Anti-synthetase syndrome presenting as cryptogenic organizing pneumonia.

Interstitial lung disease (ILD) is a unique group of lung diseases that can be associated with inflammatory conditions, such as polymyositis-dermatomyositis (PM-DM). Presentation of PM-DM with ILD is not uncommon but clinical and radiological features can be similar to other conditions (e.g. atypical pneumonia) and can be challenging to diagnose. Delayed diagnosis of PM-DM can be associated with progression of pulmonary involvement and potentially increase morbidity. We report a patient presenting with pulmonary symptoms who had positive anti-Jo-1 antibodies and cryptogenic organizing pneumonia features on biopsy, which is a rare reported finding.

Introduction

There are a number of etiologies associated with interstitial lung disease (ILD). ILD has been recognized as an early presentation of polymyositis-dermatomyositis (PM-DM) with frequency as high as 65%. ILD in PM-DM is associated with a high rate of morbidity and mortality. We report a case of a patient with dyspnea, cough, and intermittent fever in the setting of positive anti-Jo-1 antibodies, who was subsequently documented to have ILD on lung biopsy.

Case report

A 52 year-old man who was previously healthy and a non-smoker presented to an outside facility with cough, progressive dyspnea and fevers. He was empirically treated for suspected community acquired pneumonia with intravenous Ceftriaxone and Levofloxacin. A diagnostic bronchoscopy with bronchioalveolar lavage sampling was unrevealing. Because of poor therapeutic response, progression of shortness of breath, and hypoxemia, the patient was transferred to our institution for further evaluation and management.

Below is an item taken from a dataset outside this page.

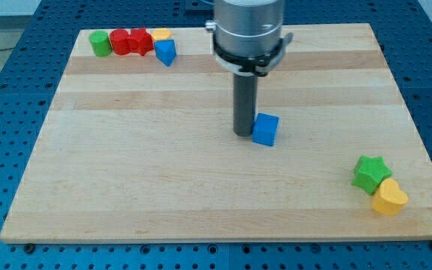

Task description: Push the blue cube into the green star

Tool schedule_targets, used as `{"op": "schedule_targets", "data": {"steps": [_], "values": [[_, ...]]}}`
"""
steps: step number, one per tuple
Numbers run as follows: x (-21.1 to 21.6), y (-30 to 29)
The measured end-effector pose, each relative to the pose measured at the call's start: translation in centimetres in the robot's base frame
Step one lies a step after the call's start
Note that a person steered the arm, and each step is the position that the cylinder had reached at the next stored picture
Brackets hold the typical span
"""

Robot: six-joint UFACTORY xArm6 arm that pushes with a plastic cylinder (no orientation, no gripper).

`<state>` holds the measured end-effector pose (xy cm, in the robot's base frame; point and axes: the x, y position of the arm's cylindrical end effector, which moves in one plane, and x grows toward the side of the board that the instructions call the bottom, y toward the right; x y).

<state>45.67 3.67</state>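
A blue cube (265,129) sits near the middle of the wooden board (163,180). My tip (244,133) stands right against the cube's left side, touching or nearly touching it. A green star (370,172) lies at the view's lower right, well to the right of and below the cube. A yellow heart-shaped block (389,197) touches the star on its lower right.
At the view's top left is a row of blocks: a green cylinder (100,43), two red blocks (130,41), a yellow block (160,34) and a blue wedge-like block (165,52). The board's right edge is close to the star.
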Motion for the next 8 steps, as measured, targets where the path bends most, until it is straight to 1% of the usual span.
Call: {"op": "schedule_targets", "data": {"steps": [1,3,5,8], "values": [[0.3,2.2],[-0.6,5.8],[1.3,10.8],[3.5,15.6]]}}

The patient's social history included a recent business trip to Bangkok and Tokyo, but he denied any specific environmental or infectious exposures. He denied weight loss, previous pulmonary symptoms, muscle weakness, joints swelling and rashes. Initial vital signs revealed that he was febrile to 38.8 °C, blood pressure of 170/72 mmHg, and hypoxic with oxygen saturation in the low 80 s on 3 liters per minute (LPM) of oxygen by nasal cannula. Physical examination was remarkable for bilateral inspiratory crackles and otherwise unrevealing.

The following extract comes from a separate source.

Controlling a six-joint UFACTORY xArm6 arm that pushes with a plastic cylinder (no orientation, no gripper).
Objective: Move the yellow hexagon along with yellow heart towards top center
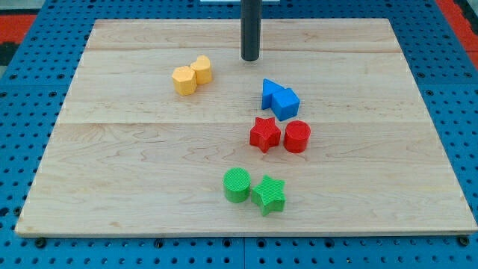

Laboratory evaluation was remarkable for leukocytosis of 9.3 × 103/mm3 with an elevated fraction of eosinophils 0.85% (normal 0.05–0.5%), an elevated sedimentation rate of 43 mm/1 h (normal 0–22 mm/1 h), an elevated C-reactive protein of 21.8 mg/L (normal ≤ 8.0 mg/L) and creatinine kinase of 740 U/L (normal 52–336). Urine analysis was normal; no myoglobin was seen. Spirometry was consistent with a restrictive pattern (FVC 38% predicted). Repeat chest computed tomography (CT) demonstrated a progressive and bilateral scattered consolidative appearing infiltrates (Fig. 1). Given the recent travel and eosinophilia, an extensive infectious disease evaluation was performed, which was unrevealing.

Fig. 1

CT of the lungs shows bilateral scattered consolidative appearing infiltrates.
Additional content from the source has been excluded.